◆ **TO DO**
Output the whole listing exactly, with no pictures.

◆ **SUPPLIED INFORMATION**
Content starts

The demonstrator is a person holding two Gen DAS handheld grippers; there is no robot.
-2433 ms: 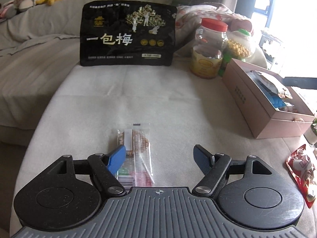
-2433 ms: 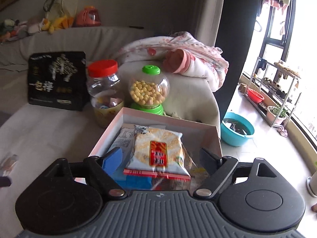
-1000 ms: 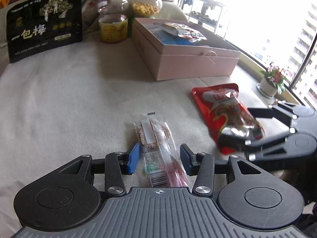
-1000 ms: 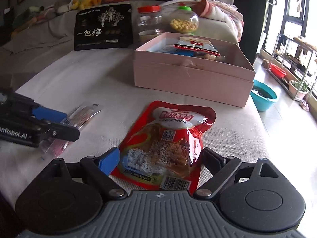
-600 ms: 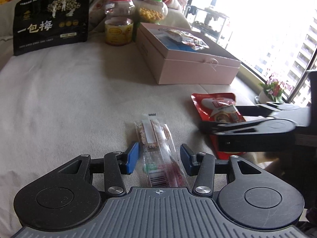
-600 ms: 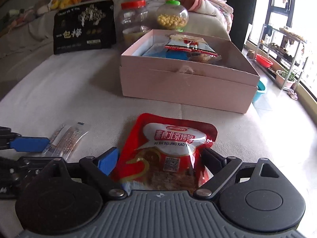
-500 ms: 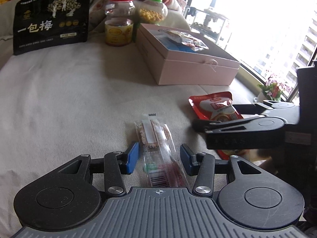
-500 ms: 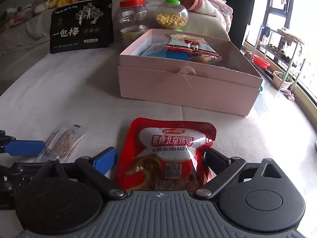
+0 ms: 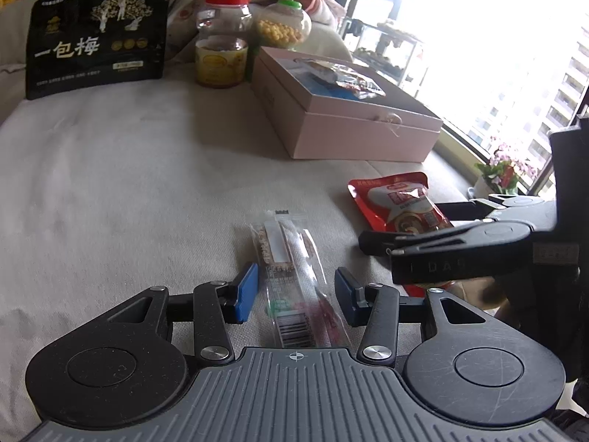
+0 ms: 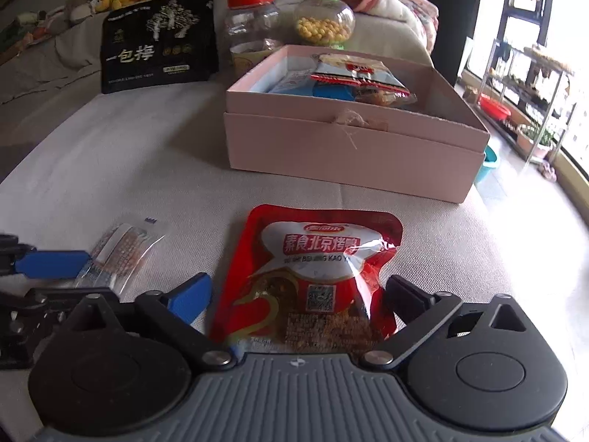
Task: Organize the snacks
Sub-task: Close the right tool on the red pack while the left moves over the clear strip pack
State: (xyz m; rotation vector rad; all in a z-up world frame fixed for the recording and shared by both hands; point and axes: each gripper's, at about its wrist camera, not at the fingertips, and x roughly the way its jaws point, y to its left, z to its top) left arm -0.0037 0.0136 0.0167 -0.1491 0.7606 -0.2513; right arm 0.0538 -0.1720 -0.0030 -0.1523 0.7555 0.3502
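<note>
My left gripper (image 9: pixel 294 293) is open, its blue pads either side of a clear-wrapped snack bar (image 9: pixel 294 276) lying on the beige cloth, not touching it. My right gripper (image 10: pixel 298 296) is open around the near end of a red snack pouch (image 10: pixel 313 272) lying flat. The pouch (image 9: pixel 399 200) and the right gripper also show in the left wrist view, to the right of the bar. The bar (image 10: pixel 117 250) shows in the right wrist view. An open pink box (image 10: pixel 353 140) holding several snack packs stands behind.
A black snack bag (image 9: pixel 97 38) stands at the back left. A red-lidded jar (image 9: pixel 222 40) and a green-capped candy dispenser (image 9: pixel 283 25) stand beside the box (image 9: pixel 346 110). The cushion's edge drops off on the right toward the window.
Both grippers have stayed over their snacks. The right gripper has edged forward along the red pouch and its jaws have narrowed slightly. The left gripper has barely moved.
</note>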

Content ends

◆ **OUTPUT OF THE TASK**
The demonstrator is a person holding two Gen DAS handheld grippers; there is no robot.
-2433 ms: 
-2433 ms: 
-1000 ms: 
-1000 ms: 
-600 ms: 
-600 ms: 
-500 ms: 
-500 ms: 
+0 ms: 
+0 ms: 
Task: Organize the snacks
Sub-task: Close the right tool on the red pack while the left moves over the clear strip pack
State: (xyz m; rotation vector rad; all in a z-up world frame fixed for the recording and shared by both hands; point and axes: each gripper's, at about its wrist camera, not at the fingertips, and x roughly the way its jaws point, y to its left, z to its top) left arm -0.0037 0.0136 0.0167 -0.1491 0.7606 -0.2513; right arm 0.0538 -0.1720 -0.0030 -0.1523 0.7555 0.3502
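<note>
My left gripper (image 9: pixel 294 293) is open, its blue pads either side of a clear-wrapped snack bar (image 9: pixel 294 276) lying on the beige cloth, not touching it. My right gripper (image 10: pixel 298 296) is open around the near end of a red snack pouch (image 10: pixel 313 272) lying flat. The pouch (image 9: pixel 399 200) and the right gripper also show in the left wrist view, to the right of the bar. The bar (image 10: pixel 117 250) shows in the right wrist view. An open pink box (image 10: pixel 353 140) holding several snack packs stands behind.
A black snack bag (image 9: pixel 97 38) stands at the back left. A red-lidded jar (image 9: pixel 222 40) and a green-capped candy dispenser (image 9: pixel 283 25) stand beside the box (image 9: pixel 346 110). The cushion's edge drops off on the right toward the window.
Both grippers have stayed over their snacks. The right gripper has edged forward along the red pouch and its jaws have narrowed slightly. The left gripper has barely moved.
</note>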

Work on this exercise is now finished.